ASSIGNED TASK
The material below holds pictures, which are to be left out; copy exactly the lines from the one with "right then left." through the one with "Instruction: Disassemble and".

GIVEN DATA
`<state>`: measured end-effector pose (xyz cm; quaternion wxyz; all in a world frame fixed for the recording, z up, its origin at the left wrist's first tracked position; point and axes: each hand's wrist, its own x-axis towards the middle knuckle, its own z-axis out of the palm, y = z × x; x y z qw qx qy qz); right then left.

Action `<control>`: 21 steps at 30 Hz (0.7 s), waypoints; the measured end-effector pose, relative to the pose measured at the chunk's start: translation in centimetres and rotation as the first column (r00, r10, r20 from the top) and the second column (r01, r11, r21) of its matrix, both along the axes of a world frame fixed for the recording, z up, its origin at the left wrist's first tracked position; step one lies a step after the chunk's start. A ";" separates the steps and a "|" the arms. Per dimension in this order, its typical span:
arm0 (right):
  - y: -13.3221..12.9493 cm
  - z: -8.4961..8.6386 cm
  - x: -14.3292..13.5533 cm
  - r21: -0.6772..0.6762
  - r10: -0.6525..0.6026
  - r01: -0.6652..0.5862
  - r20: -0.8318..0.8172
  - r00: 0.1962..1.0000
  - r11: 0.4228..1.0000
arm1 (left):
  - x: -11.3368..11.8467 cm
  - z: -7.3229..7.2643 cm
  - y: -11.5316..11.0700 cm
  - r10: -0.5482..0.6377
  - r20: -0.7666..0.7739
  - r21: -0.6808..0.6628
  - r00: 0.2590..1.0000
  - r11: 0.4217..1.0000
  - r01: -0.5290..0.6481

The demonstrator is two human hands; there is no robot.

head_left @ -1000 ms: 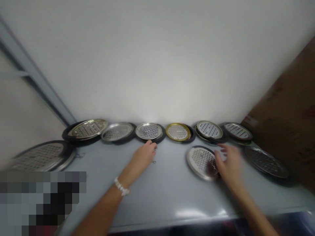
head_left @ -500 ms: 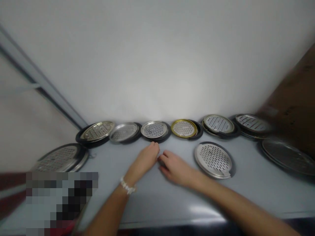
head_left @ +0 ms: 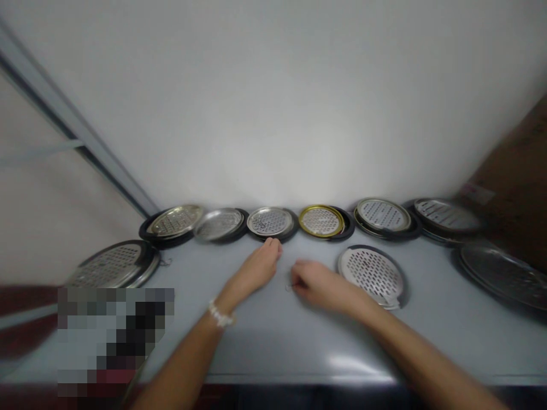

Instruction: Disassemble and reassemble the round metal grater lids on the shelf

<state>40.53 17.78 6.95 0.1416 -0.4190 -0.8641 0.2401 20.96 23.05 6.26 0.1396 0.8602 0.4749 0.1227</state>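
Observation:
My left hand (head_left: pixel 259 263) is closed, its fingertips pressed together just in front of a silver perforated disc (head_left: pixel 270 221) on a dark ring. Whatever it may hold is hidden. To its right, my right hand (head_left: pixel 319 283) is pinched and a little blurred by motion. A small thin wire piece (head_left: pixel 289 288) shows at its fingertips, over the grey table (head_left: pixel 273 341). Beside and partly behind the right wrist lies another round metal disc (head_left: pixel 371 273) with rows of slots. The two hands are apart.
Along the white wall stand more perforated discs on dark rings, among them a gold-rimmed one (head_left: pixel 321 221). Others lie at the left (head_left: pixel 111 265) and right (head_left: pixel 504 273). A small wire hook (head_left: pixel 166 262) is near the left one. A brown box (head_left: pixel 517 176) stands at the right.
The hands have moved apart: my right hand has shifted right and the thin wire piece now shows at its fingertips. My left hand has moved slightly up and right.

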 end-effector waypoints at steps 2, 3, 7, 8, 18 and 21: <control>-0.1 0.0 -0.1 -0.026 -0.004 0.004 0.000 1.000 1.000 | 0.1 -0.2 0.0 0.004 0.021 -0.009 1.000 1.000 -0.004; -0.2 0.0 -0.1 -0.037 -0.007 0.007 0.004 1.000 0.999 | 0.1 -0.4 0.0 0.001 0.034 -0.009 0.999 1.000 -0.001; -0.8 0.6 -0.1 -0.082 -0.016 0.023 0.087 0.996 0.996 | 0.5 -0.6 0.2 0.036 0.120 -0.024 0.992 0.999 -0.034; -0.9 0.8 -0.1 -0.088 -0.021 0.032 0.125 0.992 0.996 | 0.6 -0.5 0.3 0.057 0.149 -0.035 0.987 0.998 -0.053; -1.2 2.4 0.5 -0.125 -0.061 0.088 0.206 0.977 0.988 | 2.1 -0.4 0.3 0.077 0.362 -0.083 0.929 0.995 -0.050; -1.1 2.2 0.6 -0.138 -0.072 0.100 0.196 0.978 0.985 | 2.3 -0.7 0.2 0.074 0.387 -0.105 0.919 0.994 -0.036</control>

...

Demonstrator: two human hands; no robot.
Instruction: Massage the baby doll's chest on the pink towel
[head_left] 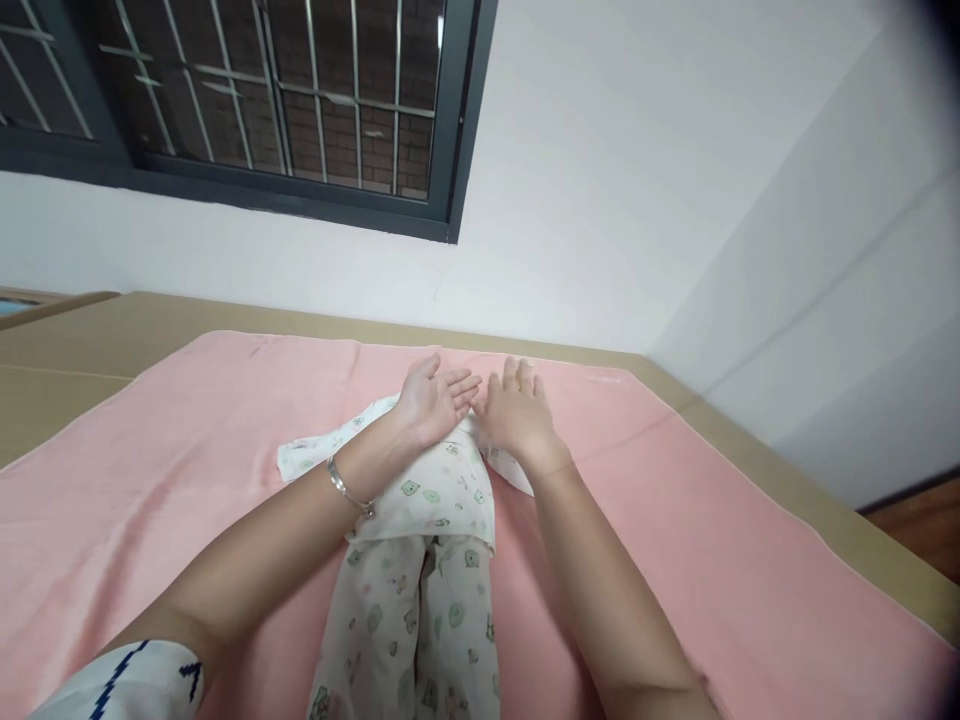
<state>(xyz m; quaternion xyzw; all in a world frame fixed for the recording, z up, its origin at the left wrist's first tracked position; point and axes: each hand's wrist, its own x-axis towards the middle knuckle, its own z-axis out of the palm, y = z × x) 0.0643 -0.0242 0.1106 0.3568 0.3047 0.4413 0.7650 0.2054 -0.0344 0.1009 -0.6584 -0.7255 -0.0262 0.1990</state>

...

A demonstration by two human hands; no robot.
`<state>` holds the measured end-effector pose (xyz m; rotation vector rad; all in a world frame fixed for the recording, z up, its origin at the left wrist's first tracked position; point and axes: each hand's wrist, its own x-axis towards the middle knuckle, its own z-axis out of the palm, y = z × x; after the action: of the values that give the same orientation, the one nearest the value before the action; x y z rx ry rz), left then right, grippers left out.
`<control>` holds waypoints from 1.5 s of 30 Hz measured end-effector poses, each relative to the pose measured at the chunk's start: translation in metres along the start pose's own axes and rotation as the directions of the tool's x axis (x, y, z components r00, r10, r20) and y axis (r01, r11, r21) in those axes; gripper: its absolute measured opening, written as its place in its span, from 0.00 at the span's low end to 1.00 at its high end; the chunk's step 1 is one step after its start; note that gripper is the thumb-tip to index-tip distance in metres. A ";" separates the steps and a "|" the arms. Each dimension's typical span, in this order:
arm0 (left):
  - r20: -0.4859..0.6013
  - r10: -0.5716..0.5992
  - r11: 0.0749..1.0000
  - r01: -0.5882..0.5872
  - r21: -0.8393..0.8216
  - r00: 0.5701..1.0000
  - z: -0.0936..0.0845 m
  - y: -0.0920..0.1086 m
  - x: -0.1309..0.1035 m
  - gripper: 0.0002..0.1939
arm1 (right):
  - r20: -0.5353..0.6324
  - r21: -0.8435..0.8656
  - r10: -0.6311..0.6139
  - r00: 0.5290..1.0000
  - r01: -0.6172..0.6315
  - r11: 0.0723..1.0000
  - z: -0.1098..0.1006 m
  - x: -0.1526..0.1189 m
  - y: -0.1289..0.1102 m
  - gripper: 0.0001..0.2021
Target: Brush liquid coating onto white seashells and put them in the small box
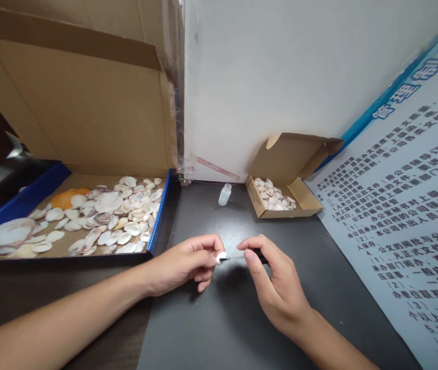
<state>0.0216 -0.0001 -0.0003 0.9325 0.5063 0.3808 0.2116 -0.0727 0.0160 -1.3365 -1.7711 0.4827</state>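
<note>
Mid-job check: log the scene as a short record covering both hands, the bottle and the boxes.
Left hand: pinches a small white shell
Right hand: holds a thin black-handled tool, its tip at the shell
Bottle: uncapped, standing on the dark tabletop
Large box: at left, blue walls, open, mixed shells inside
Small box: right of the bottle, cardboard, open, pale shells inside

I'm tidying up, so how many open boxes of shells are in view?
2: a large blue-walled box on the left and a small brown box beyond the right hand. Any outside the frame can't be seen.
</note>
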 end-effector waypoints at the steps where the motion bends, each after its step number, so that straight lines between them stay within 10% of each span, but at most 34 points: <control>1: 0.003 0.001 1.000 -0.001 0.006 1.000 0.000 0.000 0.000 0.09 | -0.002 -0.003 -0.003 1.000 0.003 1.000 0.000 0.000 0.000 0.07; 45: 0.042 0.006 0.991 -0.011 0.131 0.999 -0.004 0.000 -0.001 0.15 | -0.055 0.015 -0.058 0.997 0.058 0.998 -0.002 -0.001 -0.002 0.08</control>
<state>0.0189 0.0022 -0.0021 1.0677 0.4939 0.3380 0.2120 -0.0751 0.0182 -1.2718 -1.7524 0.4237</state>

TASK OUTPUT
`<state>`: measured end-effector pose (xyz cm; quaternion wxyz; all in a world frame fixed for the recording, z up, its origin at the left wrist's first tracked position; point and axes: each hand's wrist, its own x-axis towards the middle knuckle, its own z-axis out of the palm, y = z × x; x y z qw qx qy qz); right then left.

Action `<control>`: 21 steps at 30 Hz (0.7 s), waypoints; the measured end-effector pose, relative to the pose measured at the chunk's start: translation in centimetres and rotation as the first column (r00, r10, r20 from the top) and the second column (r01, r11, r21) of its matrix, both along the axes of a world frame fixed for the recording, z up, its origin at the left wrist's first tracked position; step one lies a step after the chunk's start. A ";" separates the steps and a "|" the arms. Per dimension in this order, its typical span:
arm0 (right):
  - y: -13.3221..12.9493 cm
  - z: -8.4961..8.6386 cm
  - x: -14.3292..13.5533 cm
  - r21: -0.6772..0.6762
  - r10: -0.6525..0.6026
  - r01: -0.6652..0.5862
  - r20: -0.8318..0.8172
  - r00: 0.1962..1.0000
  - r11: 0.4228..1.0000
arm1 (left):
  - x: -11.3368..11.8467 cm
  - z: -7.3229..7.2643 cm
  - y: -11.5316..11.0700 cm
  - r10: -0.5482..0.6377
  - r20: -0.7666..0.7739
  - r21: -0.6808..0.6628
  - r00: 0.2590..1.0000
  - r11: 0.4217..1.0000
  - r01: -0.5290..0.6481

The demonstrator is two human hands; there is no robot.

head_left @ -1000 ms: 
head_left @ -500 ms: 
head_left @ +0 ms: 

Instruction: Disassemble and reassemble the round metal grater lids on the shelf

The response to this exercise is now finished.